Even if he made her his own, she might be condemned to share his fate as an outcast….
The storm raged on throughout the night, a dark, cold battle outside Jack and in him, too.
When dawn came, its hard pewter light revealed leaden skies and waves like mountains on all sides. But the fight, he saw, was far from over. Indeed, it was only then that the storm unleashed its full icy wrath, battering them from directly overhead—a beast of sixty knots with periods of even stronger gusts lasting up to five minutes each.
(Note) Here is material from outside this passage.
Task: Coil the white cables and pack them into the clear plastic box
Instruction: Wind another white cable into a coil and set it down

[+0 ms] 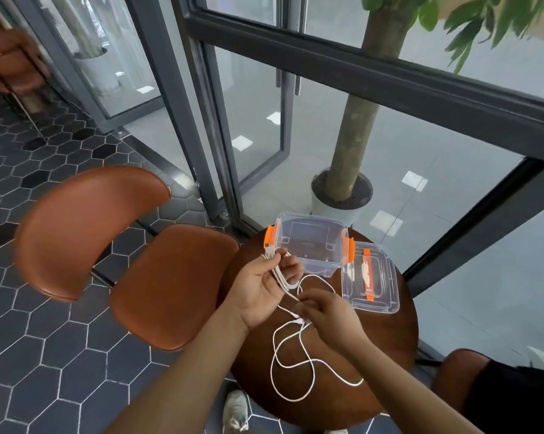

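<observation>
The left hand [261, 289] has its fingers curled round a gathered bunch of thin, smooth white cable [353, 383], while the right hand [325, 311] pinches one strand between closed fingertips just below it. The rest of the cable trails in loose loops over the round, glossy dark-wood table [386, 349]. Behind the hands stands the clear, rectangular plastic box [308, 242] with orange clips, open, its lid [374, 286] flat beside it; a brown leather chair [170, 286] and a white tree pot [330, 211] crowd the table's edges.
</observation>
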The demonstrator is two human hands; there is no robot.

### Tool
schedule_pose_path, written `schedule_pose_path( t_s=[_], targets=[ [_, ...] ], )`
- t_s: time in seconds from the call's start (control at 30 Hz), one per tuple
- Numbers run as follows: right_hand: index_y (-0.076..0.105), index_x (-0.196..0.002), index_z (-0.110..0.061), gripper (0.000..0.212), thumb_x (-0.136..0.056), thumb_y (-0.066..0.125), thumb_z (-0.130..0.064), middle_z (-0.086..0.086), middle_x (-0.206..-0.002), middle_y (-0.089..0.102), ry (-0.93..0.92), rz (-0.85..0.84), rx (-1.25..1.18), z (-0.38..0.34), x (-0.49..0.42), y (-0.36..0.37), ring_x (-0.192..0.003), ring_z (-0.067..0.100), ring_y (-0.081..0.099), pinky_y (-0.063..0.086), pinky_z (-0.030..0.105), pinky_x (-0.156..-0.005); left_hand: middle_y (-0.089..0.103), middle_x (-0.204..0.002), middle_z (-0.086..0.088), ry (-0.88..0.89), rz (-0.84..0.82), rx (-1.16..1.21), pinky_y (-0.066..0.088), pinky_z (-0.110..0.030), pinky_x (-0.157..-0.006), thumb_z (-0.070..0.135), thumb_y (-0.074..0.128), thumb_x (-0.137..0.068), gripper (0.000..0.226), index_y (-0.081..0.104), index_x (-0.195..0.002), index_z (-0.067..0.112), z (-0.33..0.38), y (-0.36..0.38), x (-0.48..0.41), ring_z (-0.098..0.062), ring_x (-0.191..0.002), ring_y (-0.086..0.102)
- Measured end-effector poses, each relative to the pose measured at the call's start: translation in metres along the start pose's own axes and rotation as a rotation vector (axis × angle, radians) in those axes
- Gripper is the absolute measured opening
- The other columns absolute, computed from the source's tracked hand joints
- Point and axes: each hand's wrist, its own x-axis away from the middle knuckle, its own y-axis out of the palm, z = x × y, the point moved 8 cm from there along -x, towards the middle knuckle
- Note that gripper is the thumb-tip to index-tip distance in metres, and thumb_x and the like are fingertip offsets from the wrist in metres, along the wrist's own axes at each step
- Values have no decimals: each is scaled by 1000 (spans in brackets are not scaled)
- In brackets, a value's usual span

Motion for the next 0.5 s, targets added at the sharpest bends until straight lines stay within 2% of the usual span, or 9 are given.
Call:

“Heave to!” Jack bellowed, his thick coat, hat, gloves, and scarf all soaked through, while his long, hooded oilskin flapped noisily in the gale.
His face was numb from the bitter cold. Driving rain had turned to wet, stinging snow, reducing visibility to nothing. Fury, however, kept him warm as whipping wind and towering seas tried to swallow his ship whole.
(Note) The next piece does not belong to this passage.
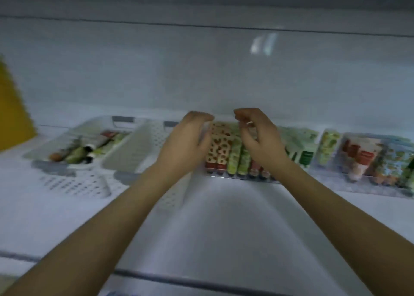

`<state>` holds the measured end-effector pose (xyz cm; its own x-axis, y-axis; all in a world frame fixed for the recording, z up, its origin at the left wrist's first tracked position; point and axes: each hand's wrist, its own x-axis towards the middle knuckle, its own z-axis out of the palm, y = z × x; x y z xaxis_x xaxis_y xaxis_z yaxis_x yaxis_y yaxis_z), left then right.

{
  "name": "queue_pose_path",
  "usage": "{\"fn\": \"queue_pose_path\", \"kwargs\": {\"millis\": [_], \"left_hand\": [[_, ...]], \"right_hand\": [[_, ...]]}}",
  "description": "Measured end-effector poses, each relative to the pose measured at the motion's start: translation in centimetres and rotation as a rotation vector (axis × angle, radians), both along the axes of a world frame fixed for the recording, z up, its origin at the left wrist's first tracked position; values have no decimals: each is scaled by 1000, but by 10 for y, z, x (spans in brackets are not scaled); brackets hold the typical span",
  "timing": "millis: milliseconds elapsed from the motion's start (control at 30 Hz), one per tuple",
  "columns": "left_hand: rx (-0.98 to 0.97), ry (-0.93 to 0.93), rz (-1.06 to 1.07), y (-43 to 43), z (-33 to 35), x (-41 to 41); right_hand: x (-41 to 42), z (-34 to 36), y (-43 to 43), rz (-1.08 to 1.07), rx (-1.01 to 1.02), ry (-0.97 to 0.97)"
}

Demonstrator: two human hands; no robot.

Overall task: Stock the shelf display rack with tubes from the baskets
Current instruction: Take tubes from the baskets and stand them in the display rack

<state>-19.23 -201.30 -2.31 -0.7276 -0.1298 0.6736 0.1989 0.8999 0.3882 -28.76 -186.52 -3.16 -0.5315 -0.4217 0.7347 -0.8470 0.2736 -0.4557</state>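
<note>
At the far left edge one yellow object (13, 107) is seen, cut off by the frame. Two white perforated baskets (132, 152) are set side by side on the white shelf (224, 224); in the left one roughly five loose tubes (78, 154) are laid flat, though the blur prevents an exact count, and what the right one contains cannot be made out. Two bare hands are raised over the left end of one clear display rack (224, 177), which runs along the back of the shelf towards the right. The left hand (186, 143) is held with its fingers loosely bent, its grip half open, and nothing is seen in it; whether the rack is touched cannot be told. Between the hands about six standing tubes (220, 148) are visible: two red-spotted, two green, two with reddish caps. The right hand (257, 139) is likewise curled, its grip loose, with a gap left between thumb and fingertips and nothing seen within it; one ring (249, 123) is worn. Further right, more tubes are packed upright in the rack, too blurred to be counted.
</note>
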Motion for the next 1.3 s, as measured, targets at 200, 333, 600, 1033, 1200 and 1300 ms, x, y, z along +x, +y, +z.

The Winds of Fortune groaned as she pitched and rolled heavily, facing the storm under shortened sail. A couple of reefed topsails flew aloft to try to steady her, but soon her stay sails were shredded to ribbons. From there, they rode out the storm under bare poles.
Her anchors dug into the depths like the fingers of a person clawing for purchase on the edge of a cliff. He knew they had already been driven off course. Tomorrow he could figure out where the hell the wind had blown them to—if it was over by then.
Sheets of water sloshed across the deck, swells a few feet deep splashing in through the forward gun port. Still more water poured in over the leeward rail. He saw that some of the hawse holes had come unplugged and roared at the men to plug them up again.